If we are going improve teaching in universities, or the attractiveness of teaching as a career, we will need more than top down institutional incentives, selected metrics and regulatory interventions. We need the enthusiasm and dynamism as well as the disruptive innovation that we see today in schools.
We need great teaching and we need great teachers talking about the conditions in which that will happen.
“We need the enthusiasm and dynamism as well as the disruptive innovation that we see today in schools. We need great teaching and we need great teachers talking about the conditions in which that will happen.”
Ironically, that’s what we had – to a greater or lesser extent – with the old Learning & Teaching Support Network and its Discipline focused Subject Centres. Following on from Dearing, who realised that the genuine enhancement of teaching has to be focused on the ‘shop-floor’ and at the discipline level, and that generic, top-down approaches are unlikely to work.

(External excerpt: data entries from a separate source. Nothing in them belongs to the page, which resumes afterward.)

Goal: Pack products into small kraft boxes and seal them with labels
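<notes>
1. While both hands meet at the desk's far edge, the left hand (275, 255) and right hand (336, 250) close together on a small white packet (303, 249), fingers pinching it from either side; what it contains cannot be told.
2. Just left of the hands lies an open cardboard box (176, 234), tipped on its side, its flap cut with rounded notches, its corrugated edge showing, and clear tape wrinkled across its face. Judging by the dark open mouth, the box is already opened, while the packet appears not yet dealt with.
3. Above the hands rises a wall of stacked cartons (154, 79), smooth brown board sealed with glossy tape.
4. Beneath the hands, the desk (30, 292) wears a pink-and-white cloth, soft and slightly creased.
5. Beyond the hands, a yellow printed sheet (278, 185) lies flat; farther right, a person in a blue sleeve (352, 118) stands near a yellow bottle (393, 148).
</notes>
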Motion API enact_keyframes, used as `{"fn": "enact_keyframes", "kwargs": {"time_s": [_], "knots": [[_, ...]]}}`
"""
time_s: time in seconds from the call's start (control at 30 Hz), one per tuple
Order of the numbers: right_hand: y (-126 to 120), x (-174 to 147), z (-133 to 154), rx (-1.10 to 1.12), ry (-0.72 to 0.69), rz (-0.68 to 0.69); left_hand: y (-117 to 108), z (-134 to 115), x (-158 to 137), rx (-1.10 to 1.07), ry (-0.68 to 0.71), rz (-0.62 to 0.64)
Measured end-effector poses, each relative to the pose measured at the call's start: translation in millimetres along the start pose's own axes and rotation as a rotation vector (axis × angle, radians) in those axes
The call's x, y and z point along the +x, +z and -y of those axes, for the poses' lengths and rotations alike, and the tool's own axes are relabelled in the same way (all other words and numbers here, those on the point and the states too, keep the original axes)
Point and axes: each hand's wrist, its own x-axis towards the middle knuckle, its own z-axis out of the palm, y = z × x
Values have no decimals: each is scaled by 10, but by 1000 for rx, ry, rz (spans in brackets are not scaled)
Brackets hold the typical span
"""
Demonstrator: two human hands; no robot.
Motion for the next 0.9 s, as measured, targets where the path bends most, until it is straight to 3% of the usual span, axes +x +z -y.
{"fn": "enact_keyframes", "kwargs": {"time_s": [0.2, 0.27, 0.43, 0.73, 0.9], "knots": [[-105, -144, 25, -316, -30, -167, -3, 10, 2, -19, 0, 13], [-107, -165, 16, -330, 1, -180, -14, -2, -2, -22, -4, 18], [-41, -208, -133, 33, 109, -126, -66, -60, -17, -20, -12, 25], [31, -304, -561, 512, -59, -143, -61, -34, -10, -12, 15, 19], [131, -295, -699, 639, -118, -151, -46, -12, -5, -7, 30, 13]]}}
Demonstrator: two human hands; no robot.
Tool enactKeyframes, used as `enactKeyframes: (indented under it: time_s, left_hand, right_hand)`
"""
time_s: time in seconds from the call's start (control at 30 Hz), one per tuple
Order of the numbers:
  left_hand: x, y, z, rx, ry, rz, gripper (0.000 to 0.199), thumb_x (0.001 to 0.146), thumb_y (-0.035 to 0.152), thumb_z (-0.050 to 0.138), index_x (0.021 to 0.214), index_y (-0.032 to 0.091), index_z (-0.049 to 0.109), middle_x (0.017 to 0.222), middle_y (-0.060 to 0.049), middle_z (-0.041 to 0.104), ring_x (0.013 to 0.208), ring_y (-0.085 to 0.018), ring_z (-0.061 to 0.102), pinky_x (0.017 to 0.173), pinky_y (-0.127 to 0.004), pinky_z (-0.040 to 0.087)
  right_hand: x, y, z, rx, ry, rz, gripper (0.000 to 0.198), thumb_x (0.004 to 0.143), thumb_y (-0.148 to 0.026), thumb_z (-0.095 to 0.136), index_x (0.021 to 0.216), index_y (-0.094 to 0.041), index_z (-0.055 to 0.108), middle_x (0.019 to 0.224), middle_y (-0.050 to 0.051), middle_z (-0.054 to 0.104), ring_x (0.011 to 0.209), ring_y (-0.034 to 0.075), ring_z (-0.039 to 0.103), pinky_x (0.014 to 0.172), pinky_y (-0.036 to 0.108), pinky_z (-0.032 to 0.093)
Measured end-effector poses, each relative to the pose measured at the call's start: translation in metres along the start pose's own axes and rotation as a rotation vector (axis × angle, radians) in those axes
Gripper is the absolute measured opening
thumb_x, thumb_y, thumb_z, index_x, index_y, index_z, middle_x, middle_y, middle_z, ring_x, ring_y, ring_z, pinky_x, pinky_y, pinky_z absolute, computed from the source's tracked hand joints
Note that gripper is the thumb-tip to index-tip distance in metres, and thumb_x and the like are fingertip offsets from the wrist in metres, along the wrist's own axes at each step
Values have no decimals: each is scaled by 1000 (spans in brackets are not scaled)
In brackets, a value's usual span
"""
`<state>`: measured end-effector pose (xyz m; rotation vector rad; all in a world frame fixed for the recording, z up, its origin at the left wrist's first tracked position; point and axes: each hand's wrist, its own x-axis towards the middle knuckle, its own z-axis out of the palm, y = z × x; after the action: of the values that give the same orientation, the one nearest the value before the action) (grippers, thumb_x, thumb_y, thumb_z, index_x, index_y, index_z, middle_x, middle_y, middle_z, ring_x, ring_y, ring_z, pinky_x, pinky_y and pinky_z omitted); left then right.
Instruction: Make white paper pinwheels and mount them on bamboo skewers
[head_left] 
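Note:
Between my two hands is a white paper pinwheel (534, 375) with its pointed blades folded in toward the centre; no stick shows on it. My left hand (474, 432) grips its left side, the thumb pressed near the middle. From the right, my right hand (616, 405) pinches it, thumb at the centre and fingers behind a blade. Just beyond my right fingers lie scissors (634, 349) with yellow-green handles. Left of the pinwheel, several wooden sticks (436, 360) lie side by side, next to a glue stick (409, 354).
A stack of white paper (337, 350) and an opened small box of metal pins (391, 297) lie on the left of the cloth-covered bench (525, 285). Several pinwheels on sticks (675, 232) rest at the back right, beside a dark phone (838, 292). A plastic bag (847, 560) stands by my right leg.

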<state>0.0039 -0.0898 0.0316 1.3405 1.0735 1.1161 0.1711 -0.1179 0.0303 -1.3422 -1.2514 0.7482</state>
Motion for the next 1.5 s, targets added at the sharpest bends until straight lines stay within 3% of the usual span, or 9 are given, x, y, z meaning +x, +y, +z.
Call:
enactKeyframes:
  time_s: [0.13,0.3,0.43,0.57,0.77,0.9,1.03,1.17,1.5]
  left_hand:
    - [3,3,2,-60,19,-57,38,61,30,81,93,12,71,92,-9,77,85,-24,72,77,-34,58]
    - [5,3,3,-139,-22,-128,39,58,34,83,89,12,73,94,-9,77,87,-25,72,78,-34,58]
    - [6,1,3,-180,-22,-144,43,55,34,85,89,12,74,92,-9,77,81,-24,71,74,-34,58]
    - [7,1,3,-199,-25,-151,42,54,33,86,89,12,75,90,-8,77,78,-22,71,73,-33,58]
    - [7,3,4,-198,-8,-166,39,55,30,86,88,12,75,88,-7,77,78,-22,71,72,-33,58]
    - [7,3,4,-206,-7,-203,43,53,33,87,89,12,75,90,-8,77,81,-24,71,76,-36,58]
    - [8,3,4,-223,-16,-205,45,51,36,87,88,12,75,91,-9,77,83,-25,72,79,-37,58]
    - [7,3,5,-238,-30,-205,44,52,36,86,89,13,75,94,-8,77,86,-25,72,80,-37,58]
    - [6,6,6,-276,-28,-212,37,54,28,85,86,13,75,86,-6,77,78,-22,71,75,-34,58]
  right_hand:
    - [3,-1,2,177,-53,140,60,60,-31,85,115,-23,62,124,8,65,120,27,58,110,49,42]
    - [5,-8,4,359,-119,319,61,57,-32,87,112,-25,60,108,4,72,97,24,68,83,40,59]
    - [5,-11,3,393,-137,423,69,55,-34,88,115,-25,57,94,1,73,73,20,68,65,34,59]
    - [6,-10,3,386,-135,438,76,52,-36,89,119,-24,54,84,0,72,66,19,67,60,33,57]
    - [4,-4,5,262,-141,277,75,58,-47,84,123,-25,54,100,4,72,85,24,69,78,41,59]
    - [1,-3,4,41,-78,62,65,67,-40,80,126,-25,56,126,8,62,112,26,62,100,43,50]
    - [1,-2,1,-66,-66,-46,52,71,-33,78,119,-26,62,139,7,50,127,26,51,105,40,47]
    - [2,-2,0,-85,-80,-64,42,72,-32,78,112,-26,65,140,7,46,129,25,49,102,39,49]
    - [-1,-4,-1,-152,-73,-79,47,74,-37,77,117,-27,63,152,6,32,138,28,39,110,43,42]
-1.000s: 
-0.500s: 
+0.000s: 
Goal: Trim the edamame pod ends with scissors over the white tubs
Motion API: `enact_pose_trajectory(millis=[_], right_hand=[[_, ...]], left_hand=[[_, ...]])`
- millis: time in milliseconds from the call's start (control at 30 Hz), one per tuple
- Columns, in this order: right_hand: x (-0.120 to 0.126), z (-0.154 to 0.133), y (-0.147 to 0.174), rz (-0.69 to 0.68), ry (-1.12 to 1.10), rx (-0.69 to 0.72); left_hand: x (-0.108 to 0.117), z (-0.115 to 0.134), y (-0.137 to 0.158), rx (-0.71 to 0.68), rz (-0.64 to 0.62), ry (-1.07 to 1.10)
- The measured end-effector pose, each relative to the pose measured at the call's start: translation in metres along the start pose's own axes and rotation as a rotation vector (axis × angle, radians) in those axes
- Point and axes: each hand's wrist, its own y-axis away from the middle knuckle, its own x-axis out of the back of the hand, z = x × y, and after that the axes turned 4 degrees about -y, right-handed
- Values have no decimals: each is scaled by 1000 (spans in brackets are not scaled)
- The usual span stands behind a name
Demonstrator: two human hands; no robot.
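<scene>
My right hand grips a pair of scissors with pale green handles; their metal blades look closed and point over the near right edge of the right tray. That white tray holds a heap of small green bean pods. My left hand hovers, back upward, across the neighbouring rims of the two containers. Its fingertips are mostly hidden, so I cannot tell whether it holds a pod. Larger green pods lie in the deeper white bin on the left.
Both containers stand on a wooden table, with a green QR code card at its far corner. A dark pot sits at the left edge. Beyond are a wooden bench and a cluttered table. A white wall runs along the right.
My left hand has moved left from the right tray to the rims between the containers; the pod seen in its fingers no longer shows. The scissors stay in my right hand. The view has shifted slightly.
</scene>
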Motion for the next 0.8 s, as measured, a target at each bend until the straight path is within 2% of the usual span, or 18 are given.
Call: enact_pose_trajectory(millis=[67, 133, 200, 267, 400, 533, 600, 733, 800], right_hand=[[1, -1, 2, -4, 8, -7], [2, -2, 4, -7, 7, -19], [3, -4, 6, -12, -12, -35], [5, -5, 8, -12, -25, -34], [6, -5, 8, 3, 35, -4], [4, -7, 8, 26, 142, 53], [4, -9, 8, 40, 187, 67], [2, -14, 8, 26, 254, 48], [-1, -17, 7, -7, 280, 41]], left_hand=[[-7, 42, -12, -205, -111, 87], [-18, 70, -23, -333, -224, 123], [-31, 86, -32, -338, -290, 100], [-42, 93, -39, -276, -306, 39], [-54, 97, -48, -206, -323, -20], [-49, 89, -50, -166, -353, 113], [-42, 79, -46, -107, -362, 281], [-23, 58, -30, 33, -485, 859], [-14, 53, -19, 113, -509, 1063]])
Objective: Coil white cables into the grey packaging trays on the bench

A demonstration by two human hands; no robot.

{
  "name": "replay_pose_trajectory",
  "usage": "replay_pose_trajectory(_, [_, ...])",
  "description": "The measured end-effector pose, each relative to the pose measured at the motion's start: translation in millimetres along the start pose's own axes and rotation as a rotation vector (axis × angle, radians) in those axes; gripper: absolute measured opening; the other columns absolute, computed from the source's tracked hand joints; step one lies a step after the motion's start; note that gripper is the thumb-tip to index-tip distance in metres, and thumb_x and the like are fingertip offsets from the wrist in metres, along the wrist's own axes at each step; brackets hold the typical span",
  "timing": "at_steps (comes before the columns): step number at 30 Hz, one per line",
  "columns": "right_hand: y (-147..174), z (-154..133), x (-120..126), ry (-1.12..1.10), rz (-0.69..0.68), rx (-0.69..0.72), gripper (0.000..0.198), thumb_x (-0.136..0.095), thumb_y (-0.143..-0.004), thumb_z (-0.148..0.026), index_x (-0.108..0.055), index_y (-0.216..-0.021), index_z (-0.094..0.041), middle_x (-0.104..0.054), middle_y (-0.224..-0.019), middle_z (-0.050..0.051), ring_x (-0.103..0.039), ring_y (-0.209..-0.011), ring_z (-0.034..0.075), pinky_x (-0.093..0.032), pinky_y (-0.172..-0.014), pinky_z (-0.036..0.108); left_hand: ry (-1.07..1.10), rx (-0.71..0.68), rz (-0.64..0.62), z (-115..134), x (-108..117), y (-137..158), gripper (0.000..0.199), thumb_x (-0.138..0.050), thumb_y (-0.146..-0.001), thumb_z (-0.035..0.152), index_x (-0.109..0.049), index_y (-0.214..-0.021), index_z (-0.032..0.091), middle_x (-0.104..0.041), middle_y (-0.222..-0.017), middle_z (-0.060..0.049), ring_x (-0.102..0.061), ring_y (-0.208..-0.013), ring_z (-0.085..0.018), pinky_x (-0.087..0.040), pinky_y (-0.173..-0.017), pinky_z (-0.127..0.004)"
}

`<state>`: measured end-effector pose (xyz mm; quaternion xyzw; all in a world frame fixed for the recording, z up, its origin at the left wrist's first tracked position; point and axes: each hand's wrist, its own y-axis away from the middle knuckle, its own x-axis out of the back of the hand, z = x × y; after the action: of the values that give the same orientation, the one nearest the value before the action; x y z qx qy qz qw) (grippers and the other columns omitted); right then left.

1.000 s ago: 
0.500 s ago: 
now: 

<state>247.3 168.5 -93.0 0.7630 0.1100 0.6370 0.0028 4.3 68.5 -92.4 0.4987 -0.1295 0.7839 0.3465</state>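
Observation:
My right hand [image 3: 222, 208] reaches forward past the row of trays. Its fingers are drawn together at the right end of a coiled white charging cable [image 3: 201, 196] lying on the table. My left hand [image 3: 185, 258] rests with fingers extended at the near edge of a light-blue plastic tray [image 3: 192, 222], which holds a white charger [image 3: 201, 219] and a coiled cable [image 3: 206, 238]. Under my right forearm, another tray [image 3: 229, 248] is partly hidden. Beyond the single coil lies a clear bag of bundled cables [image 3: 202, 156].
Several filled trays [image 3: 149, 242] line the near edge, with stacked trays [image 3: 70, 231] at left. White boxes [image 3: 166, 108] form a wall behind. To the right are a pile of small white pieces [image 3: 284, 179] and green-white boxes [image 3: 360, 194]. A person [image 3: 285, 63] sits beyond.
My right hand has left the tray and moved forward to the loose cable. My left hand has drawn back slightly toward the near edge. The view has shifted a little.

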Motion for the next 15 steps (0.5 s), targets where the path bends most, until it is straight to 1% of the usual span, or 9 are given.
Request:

Yes, there were problems with the LTSN and, subsequently, with the Subject Centres when they were unhappily merged into the HEA. But as a vehicle for doing what is stated at the end of the article, they were very successful.
Although i agree that universities should learn from schools, what they should learn is not to make the same mistakes. I am in education and unfortunately i do not see all the positive developments the author is talking about. Are they happening around us? What i see is a teaching profession tired, lost, angry and defeated. At the same time, i agree, there are pockets of innovation which make use of technology to ‘disrupt’ the system. However, there are two problems then: first there is a technological skills gap between the technology savvy ones and their colleagues (either in schools or in universities). Second, Christensen, who is the father of the idea of disruptive innovation, is very clear that for that to happen the entire system has to change. In the case of schools, a really disruptive innovation will not add to something, such as the way we teach, but disrupt the way we assess learning. I am curious to see whether the technology listed in the article and the various gurus who are bringing about this change are going to change the system or just create a virtual teacher room. A final point to make is that, despite so much talking about teaching, we still lack a consensual definition of what it is and how it works. So these are interesting times, let’s see what is interesting about them.
Another difference between schools and universities is that while the former remains, for the most part, a state-funded and/or owned national system, in English HE the government is committed (at least rhetorically) to competition and the market. Perhaps, therefore, the conditions for sharing ideas and innovations among different universities are not as favourable as they are in schools? Or perhaps that overestimates the effect of pressure not to aid the competition.
Some Universities are obsessed with recruiting staff based on research ability rather than teaching ability, these two elements are completely different and I’m sure the industrial psychologist in our community will point out that there is a difference between a researcher and a teacher/translator.
A minority of students attend the Russell group where I agree that research is of utmost importance, a larger majority attend none Russell group universities who want to be taught by people who can inspire and make a difference in there experience.
I agree with Christina. The school teaching road is the last higher education wants to go down with its competence-based training in delivering the National Curriculum. For an alternative to it see the National Union of Teachers Stand Up For Education website with ideas of building a ‘democratic professionalism’ as an alternative way forward.
Alas, the only person John Johnson has been speaking to about teaching policy appears to be Sir Michael “All the metrics” Barber.